◆ **EXERCISE DIRECTIONS**:
Each line in the material below, starting at the one that contains "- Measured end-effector" and ending at the one that contains "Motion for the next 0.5", should be repeated exactly; the pictures should not.

╔══

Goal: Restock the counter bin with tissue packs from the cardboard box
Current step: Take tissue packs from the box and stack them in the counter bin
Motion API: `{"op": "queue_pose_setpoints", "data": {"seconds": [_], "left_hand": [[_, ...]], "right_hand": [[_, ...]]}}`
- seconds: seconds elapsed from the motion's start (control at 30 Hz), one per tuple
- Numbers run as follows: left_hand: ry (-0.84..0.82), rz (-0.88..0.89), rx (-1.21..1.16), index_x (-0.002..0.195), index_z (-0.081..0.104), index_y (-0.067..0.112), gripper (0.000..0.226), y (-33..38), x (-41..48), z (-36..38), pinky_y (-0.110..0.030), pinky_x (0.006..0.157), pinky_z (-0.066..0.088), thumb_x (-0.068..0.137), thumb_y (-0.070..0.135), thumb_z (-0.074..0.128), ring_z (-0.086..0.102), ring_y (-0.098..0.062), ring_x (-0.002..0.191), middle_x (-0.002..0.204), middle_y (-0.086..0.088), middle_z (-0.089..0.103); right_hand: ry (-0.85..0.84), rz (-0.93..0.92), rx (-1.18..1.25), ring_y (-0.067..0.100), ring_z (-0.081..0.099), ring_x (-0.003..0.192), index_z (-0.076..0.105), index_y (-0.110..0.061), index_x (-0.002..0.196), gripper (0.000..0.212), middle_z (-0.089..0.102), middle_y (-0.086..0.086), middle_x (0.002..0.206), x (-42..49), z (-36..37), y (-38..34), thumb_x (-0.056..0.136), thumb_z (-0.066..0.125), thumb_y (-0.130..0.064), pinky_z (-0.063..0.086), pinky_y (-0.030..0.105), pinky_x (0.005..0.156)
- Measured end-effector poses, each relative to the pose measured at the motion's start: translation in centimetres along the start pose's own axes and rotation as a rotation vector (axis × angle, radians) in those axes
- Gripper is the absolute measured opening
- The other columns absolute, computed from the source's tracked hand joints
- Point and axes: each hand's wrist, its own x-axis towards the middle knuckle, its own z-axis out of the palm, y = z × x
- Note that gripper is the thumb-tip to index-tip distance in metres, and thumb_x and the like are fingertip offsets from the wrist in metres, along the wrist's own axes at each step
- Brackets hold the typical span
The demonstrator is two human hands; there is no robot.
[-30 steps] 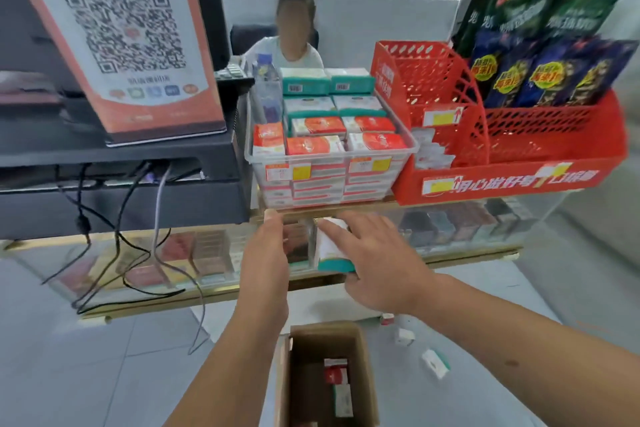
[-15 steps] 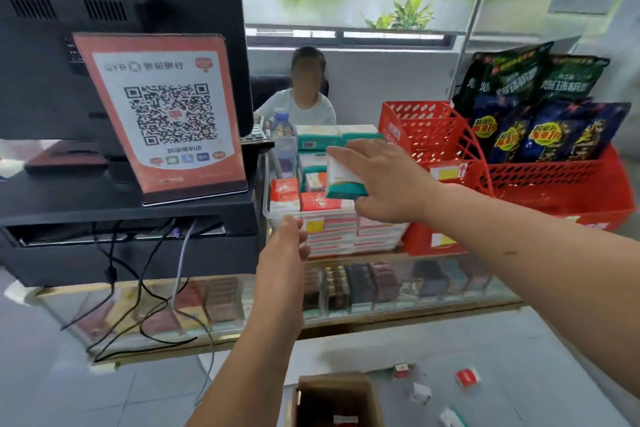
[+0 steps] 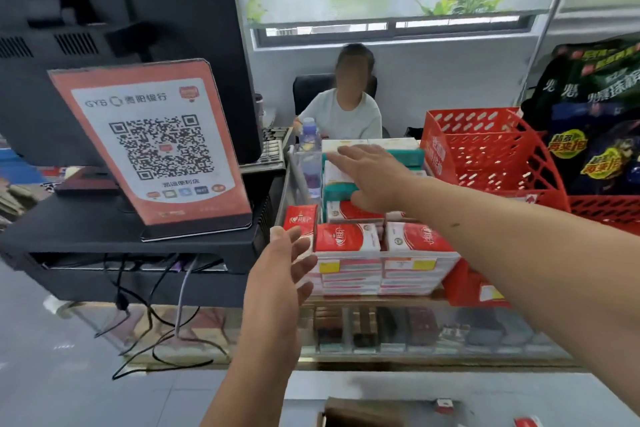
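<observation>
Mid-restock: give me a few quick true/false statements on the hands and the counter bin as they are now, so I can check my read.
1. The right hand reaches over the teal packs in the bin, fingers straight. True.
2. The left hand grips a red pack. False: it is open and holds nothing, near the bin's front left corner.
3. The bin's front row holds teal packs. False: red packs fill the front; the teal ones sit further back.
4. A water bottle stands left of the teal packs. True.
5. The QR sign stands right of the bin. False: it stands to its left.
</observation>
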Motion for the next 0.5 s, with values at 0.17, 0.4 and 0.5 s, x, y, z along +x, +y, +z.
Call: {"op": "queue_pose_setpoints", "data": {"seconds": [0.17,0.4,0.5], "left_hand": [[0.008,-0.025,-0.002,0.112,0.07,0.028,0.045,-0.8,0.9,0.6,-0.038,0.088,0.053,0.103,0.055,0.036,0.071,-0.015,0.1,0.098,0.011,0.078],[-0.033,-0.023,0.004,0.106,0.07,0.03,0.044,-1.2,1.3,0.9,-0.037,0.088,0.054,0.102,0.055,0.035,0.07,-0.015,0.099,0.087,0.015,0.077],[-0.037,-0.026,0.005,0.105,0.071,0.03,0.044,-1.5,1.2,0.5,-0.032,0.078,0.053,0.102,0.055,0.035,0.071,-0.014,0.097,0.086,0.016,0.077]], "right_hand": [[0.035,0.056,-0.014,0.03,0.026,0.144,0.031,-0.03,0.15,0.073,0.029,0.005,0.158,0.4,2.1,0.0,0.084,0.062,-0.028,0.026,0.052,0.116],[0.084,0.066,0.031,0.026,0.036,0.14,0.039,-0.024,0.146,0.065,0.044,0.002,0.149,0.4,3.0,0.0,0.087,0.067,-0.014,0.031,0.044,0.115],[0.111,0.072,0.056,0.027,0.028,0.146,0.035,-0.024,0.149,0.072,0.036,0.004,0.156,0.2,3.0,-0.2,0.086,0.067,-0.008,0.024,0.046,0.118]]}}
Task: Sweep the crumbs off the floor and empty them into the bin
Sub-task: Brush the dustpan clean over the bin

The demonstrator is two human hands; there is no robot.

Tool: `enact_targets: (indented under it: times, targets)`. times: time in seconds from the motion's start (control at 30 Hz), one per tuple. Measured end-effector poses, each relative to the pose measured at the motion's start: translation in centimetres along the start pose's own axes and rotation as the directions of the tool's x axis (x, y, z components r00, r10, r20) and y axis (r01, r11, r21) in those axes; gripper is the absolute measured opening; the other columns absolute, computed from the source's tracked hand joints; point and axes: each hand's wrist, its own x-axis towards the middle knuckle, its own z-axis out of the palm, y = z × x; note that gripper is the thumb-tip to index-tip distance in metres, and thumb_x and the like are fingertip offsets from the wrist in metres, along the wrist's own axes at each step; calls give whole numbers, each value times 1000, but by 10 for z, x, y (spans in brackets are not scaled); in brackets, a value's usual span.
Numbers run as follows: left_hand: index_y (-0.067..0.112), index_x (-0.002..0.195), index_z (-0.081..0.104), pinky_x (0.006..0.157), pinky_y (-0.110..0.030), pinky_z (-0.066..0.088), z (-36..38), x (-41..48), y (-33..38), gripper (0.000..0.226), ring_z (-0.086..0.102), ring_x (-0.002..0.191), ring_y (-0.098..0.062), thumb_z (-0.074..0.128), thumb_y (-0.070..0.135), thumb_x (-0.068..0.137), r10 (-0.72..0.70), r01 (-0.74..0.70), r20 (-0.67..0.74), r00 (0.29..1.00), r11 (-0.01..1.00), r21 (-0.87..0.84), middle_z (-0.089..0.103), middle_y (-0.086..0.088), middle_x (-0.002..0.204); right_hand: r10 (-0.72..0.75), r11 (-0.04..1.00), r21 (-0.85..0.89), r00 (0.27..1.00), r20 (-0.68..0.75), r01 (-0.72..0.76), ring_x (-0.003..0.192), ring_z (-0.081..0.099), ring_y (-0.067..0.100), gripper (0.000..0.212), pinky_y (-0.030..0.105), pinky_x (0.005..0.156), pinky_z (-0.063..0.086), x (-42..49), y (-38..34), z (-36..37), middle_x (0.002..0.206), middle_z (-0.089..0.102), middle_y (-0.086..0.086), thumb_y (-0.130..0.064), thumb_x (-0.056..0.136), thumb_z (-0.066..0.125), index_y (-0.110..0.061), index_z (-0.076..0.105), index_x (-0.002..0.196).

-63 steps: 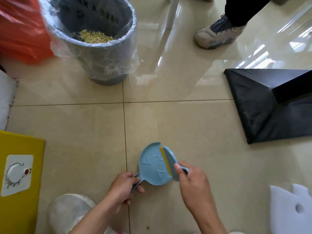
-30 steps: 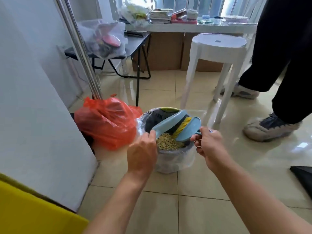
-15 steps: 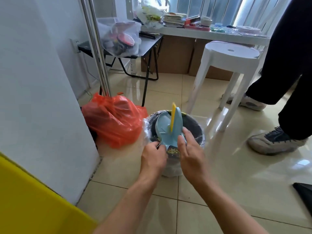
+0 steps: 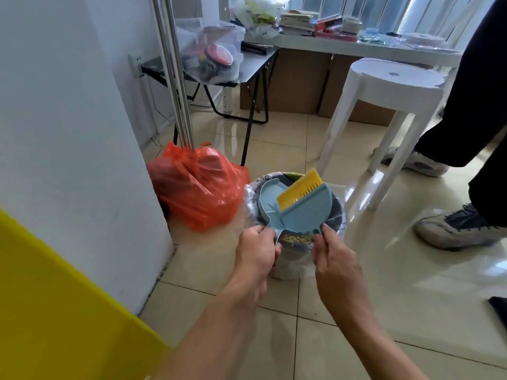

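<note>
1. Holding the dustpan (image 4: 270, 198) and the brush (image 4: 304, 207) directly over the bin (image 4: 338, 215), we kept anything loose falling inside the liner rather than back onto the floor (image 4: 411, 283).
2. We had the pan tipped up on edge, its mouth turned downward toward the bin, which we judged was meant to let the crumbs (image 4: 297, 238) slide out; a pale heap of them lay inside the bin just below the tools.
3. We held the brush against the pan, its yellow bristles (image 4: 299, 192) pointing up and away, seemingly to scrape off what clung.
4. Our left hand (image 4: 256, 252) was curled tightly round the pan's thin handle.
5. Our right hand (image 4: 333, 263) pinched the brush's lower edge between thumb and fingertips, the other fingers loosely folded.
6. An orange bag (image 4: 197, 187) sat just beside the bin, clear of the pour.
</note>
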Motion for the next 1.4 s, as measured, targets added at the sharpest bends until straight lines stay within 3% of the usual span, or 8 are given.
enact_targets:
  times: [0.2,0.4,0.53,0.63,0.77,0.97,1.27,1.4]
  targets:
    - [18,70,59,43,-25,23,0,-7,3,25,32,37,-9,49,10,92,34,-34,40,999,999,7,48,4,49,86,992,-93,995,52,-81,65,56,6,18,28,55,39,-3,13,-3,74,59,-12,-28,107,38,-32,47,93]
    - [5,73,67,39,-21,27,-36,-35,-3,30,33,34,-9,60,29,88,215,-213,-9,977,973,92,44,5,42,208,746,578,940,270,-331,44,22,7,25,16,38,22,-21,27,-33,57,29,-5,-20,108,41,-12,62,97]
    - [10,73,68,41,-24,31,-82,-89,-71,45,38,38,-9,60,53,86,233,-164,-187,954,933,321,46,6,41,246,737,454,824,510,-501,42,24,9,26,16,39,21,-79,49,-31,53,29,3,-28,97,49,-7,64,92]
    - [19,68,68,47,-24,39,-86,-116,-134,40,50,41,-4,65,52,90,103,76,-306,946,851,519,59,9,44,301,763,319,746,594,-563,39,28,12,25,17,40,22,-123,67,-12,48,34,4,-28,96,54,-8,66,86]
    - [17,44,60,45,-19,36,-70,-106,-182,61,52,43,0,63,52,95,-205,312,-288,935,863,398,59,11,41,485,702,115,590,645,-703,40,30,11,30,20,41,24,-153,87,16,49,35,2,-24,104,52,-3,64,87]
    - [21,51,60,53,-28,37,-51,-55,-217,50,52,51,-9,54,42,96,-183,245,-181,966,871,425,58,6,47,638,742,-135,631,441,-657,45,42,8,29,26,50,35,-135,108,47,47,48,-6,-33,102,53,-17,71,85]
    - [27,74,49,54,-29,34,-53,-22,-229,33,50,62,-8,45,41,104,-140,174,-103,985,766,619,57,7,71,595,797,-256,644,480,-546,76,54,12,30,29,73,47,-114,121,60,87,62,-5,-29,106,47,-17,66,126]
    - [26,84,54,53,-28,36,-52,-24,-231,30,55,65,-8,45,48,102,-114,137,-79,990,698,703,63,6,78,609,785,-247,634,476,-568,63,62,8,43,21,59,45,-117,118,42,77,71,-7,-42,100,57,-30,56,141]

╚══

◆ **ANSWER TO THE PROBLEM**:
- Measured end-effector poses, each relative to the pose measured at the motion's start: translation in centimetres along the start pose's own axes and rotation as a rotation vector (axis × angle, radians) in those axes
- Gripper is the absolute measured opening
- The other columns absolute, computed from the source's tracked hand joints
- Point and axes: each hand's wrist, its own x-axis towards the middle knuckle, its own z-axis out of the palm, y = z × x
- Note that gripper is the thumb-tip to index-tip distance in metres, and thumb_x and the like are fingertip offsets from the wrist in metres, along the wrist's own axes at each step
- Brackets hold the typical span
The demonstrator is two human hands; there is no robot.
[-30 steps] 
[-15 steps] 
[+0 steps] 
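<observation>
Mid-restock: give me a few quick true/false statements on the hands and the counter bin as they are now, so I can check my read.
1. The right hand reaches over the teal packs in the bin, fingers straight. True.
2. The left hand grips a red pack. False: it is open and holds nothing, near the bin's front left corner.
3. The bin's front row holds teal packs. False: red packs fill the front; the teal ones sit further back.
4. A water bottle stands left of the teal packs. True.
5. The QR sign stands right of the bin. False: it stands to its left.
</observation>
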Motion for the next 0.5 s, with values at 0.17, 0.4 and 0.5 s, x, y, z along +x, +y, +z.

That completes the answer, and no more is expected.